§ **Exercise**: An exact copy of the lines of the listing below between the "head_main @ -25" line and the "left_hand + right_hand" line, both included, is the whole answer; please omit the pictures.

§ **Task input**:

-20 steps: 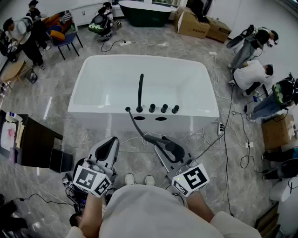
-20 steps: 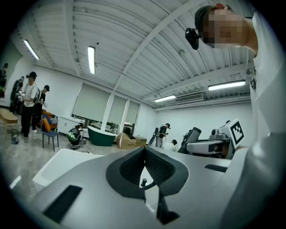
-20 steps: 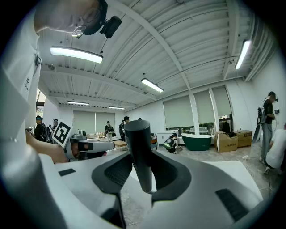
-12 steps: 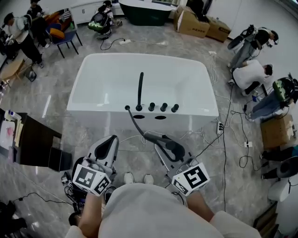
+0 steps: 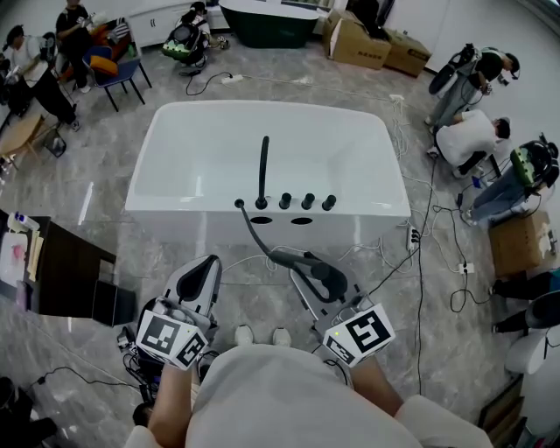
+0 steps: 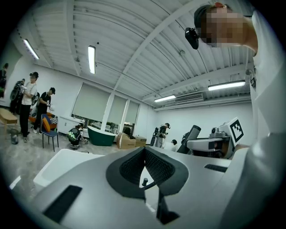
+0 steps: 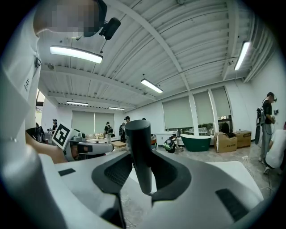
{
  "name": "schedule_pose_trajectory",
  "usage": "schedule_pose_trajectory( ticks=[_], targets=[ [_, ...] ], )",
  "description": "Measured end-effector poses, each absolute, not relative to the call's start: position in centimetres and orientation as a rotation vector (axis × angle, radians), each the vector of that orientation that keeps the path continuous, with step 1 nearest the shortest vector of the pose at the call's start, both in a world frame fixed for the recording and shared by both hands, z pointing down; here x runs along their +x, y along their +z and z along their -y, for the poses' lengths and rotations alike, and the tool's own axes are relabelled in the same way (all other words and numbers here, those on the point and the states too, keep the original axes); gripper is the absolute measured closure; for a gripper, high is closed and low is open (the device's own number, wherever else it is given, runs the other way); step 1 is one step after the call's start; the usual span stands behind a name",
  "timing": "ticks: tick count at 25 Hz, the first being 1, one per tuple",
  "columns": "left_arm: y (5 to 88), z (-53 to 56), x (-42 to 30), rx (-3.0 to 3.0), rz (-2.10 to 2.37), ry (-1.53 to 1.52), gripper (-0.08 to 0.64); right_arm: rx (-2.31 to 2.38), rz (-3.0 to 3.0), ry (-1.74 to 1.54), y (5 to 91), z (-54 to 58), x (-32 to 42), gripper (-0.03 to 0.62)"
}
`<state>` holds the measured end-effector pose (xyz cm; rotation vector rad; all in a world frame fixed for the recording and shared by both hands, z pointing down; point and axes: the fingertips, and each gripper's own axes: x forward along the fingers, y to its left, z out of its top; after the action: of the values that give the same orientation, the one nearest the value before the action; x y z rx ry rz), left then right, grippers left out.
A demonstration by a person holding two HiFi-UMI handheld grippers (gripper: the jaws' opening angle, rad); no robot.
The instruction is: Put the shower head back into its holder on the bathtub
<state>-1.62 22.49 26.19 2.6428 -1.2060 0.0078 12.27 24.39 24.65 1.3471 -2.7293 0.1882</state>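
The white bathtub (image 5: 184,140) stands in front of me, with a black spout (image 5: 263,171) and three black knobs (image 5: 308,202) on its near rim. A black hose (image 5: 254,234) runs from the rim down to the black shower head (image 5: 293,260). My right gripper (image 5: 317,282) is shut on the shower head's handle, short of the tub. In the right gripper view the handle (image 7: 138,147) stands upright between the pads of the right gripper (image 7: 142,179). My left gripper (image 5: 208,265) hangs beside it, shut and holding nothing; its tips meet in the left gripper view (image 6: 144,151).
Two dark oval openings (image 5: 302,222) show on the tub's near rim. Cables and a power strip (image 5: 413,238) lie on the floor at right. A dark table (image 5: 61,271) stands at left. Several people, cardboard boxes (image 5: 372,44) and a dark green tub (image 5: 267,22) ring the room.
Both grippers and the shower head have kept their places. Only people in the background have shifted a little.
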Motion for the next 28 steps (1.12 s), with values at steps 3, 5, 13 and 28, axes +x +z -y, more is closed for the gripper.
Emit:
schedule_pose_trajectory(
  ticks=[3,5,13,28],
  targets=[
    [26.2,-22.4,-2.3,2.639,1.197,-0.002,0.551,1.361,2.728,0.2,24.6,-24.3,11.9,0.449],
    [26.4,-22.3,-2.9,2.638,1.192,-0.005,0.551,1.37,2.722,0.205,24.7,-24.1,11.4,0.449],
    [26.7,-21.2,-4.8,2.643,1.174,-0.021,0.551,1.392,2.701,0.175,24.4,-23.2,9.6,0.449],
    [28.8,-19.9,-8.9,2.655,1.129,0.013,0.551,1.495,2.664,0.119,23.3,-21.4,6.4,0.449]
  ],
)
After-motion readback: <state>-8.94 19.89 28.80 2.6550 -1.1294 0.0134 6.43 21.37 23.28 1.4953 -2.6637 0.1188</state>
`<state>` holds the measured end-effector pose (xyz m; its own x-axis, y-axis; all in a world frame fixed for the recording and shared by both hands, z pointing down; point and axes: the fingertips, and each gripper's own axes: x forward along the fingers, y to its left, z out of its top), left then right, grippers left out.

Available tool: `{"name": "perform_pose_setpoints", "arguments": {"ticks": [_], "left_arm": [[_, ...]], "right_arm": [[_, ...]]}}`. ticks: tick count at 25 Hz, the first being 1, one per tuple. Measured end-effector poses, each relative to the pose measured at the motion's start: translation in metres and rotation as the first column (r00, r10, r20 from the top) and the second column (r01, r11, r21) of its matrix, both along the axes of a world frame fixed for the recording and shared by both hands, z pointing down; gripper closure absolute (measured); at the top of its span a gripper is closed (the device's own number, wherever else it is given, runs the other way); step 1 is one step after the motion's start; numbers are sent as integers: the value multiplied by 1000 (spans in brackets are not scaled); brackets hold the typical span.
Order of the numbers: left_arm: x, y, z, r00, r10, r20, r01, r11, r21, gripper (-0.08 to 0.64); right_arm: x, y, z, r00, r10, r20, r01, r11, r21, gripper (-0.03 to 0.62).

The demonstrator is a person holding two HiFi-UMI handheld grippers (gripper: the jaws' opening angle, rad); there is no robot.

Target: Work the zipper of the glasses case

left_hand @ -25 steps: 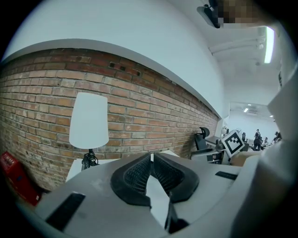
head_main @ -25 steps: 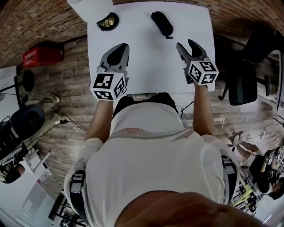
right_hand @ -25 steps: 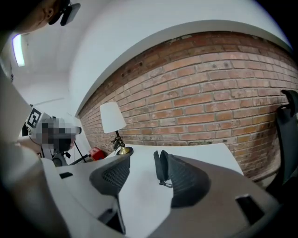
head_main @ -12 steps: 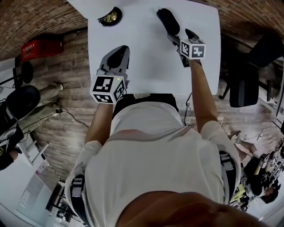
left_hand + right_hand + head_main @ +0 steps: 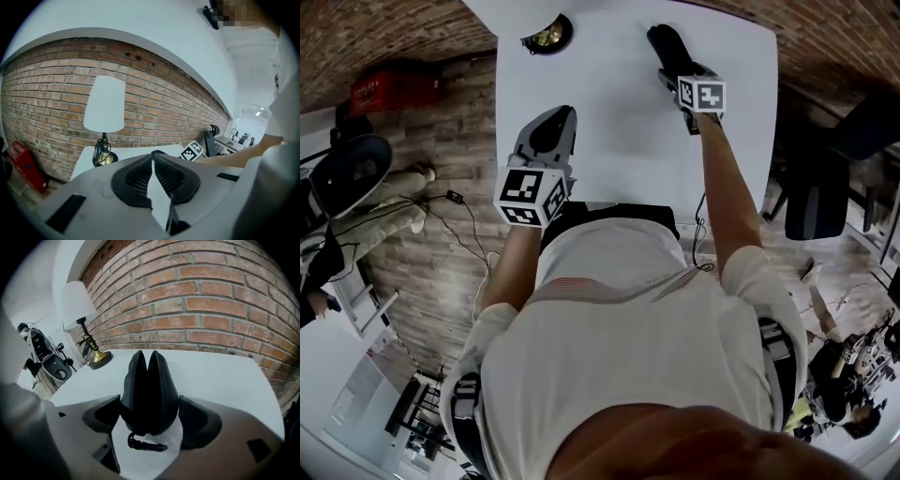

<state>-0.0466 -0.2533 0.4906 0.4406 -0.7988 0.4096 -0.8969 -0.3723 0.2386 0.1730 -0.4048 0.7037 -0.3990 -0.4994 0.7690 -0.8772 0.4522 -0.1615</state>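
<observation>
A black glasses case (image 5: pixel 667 45) lies at the far right of the white table (image 5: pixel 619 150). My right gripper (image 5: pixel 680 71) has reached it. In the right gripper view the case (image 5: pixel 150 385) stands on edge between the two wide-set pads, its near end between my right gripper (image 5: pixel 149 401) fingertips, and I see no squeeze on it. Its zipper pull cord (image 5: pixel 143 444) lies on the table just in front. My left gripper (image 5: pixel 557 112) rests near the table's front left, jaws together and holding nothing, as the left gripper view (image 5: pixel 152 154) shows.
A lamp (image 5: pixel 548 36) with a brass base and white shade (image 5: pixel 104 105) stands at the table's back left. A brick wall runs behind the table. A red crate (image 5: pixel 394 92) sits on the floor at left and an office chair (image 5: pixel 816 187) at right.
My right gripper has moved forward and up the table to the glasses case, and its jaws have spread wider around it. The left gripper has stayed in place.
</observation>
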Motion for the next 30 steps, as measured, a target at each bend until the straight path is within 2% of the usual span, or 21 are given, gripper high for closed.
{"name": "perform_pose_setpoints", "arguments": {"ticks": [2,5,12,18,23,30], "left_arm": [[-3,0,-2,1000,-3,-2,3,1000,4,532],[-7,-1,-4,1000,-5,-6,5,1000,8,532],[-10,1,-11,1000,7,-12,-7,1000,28,532],[-9,2,-25,999,37,-29,-35,997,73,532],[-10,2,-45,997,72,-42,-66,990,127,532],[-14,-3,-83,992,111,-59,-96,970,221,532]], "right_arm": [[-1,1,-3,1000,-1,-11,2,1000,23,209],[-3,3,-10,1000,6,-14,-5,998,58,275],[-4,11,-32,1000,14,-3,-14,992,129,284],[1,32,-83,996,48,74,-63,974,217,284],[1,58,-150,986,71,151,-115,944,309,284],[-5,96,-245,955,68,288,-192,882,430,285]]}}
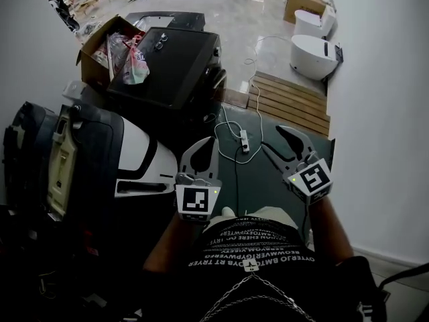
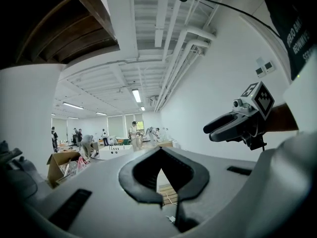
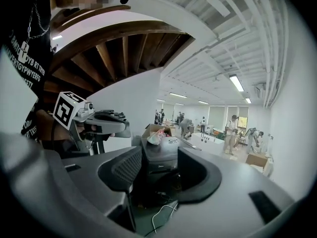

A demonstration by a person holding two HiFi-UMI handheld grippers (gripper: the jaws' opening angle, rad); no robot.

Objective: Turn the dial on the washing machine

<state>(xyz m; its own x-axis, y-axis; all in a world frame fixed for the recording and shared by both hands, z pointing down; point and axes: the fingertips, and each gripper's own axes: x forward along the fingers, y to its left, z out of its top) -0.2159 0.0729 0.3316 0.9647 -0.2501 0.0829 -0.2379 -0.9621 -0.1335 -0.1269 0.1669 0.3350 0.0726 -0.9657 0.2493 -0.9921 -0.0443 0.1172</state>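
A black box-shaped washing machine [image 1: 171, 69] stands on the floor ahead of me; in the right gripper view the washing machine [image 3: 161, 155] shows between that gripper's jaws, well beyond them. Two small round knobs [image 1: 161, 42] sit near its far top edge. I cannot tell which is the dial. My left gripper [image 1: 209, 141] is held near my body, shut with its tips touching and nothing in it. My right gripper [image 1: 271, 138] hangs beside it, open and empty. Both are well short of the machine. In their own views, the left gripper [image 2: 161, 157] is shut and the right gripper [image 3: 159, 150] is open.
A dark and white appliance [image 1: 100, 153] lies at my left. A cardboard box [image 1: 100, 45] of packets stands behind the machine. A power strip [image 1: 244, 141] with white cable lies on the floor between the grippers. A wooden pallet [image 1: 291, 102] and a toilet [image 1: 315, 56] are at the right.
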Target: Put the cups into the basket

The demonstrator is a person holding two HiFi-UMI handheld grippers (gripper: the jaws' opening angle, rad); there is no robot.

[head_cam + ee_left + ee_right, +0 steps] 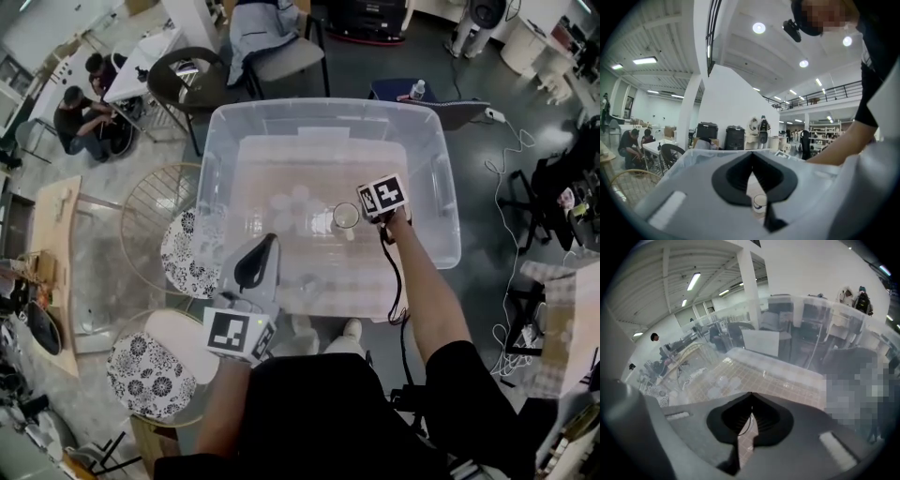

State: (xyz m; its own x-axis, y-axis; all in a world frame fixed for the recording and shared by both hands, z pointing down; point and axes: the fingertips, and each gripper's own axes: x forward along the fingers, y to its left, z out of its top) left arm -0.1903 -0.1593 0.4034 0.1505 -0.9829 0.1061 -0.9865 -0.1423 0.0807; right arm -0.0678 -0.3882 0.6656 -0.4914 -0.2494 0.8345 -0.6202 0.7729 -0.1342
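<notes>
Head view: right tongs (pixel 750 416) grasp a clear cup (pixel 346 217) by its rim at the basket's (pixel 323 105) 3 o'clock, probably to release it upright. Left tongs (pixel 752 171), clenched and empty, wait at 7 o'clock.

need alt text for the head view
Top-down: a person's two grippers at a clear bin. The right gripper hangs over its right side beside a clear cup; the left gripper hovers at the near rim. Other cups lie on the bin floor.

Cups (pixel 286 208) in basket (pixel 323 105) (left half).
</notes>
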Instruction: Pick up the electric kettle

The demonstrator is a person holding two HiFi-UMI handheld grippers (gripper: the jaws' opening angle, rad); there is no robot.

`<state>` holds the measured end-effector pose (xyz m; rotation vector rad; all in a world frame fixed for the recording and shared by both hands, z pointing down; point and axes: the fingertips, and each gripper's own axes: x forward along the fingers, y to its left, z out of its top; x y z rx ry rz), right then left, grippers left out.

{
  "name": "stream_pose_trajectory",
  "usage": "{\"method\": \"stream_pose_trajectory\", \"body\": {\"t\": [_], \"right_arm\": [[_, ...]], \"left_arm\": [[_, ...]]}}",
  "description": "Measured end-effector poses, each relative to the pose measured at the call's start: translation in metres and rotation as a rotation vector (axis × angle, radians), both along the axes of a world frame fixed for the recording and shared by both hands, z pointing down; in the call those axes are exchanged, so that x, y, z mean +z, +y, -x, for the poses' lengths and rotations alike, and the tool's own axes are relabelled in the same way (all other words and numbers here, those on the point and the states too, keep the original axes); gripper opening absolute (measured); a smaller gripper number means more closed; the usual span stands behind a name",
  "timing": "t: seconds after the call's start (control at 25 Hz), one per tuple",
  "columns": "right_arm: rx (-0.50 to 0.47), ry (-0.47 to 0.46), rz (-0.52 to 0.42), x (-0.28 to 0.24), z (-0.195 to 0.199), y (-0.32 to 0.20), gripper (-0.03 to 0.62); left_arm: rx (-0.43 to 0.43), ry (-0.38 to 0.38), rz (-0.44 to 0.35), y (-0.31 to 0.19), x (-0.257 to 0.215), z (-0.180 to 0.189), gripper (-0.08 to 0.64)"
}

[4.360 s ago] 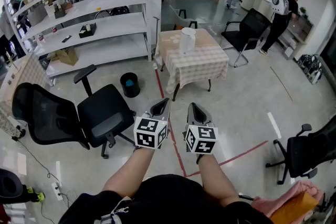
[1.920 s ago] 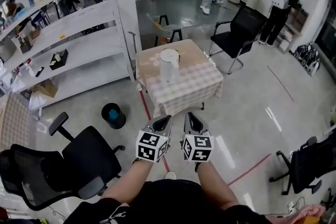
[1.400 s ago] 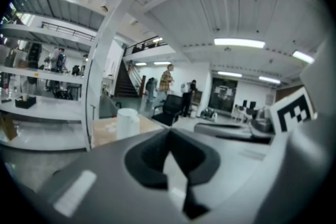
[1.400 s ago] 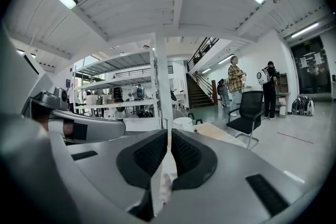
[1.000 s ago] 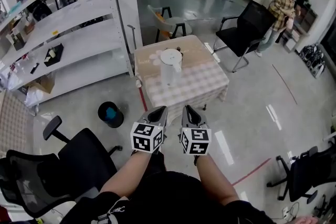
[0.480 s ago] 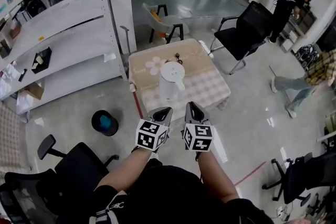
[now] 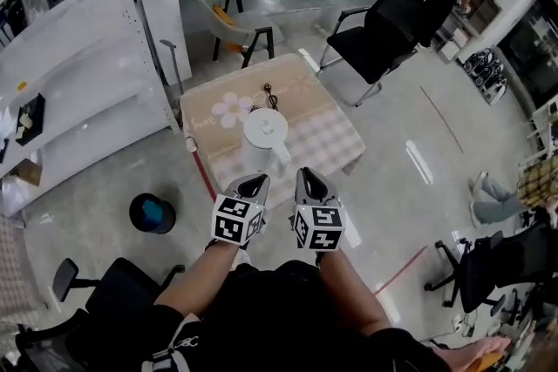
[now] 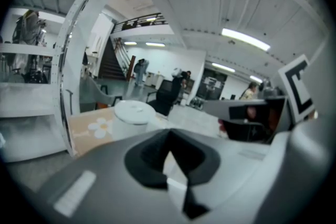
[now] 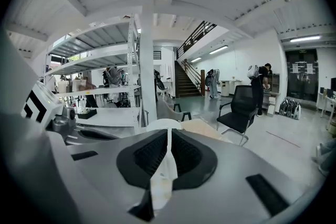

§ **Response**:
head_main @ -25 steps: 
right_hand @ -25 steps: 
head_main @ -12 steps: 
left_hand + right_hand + head_main @ +0 steps: 

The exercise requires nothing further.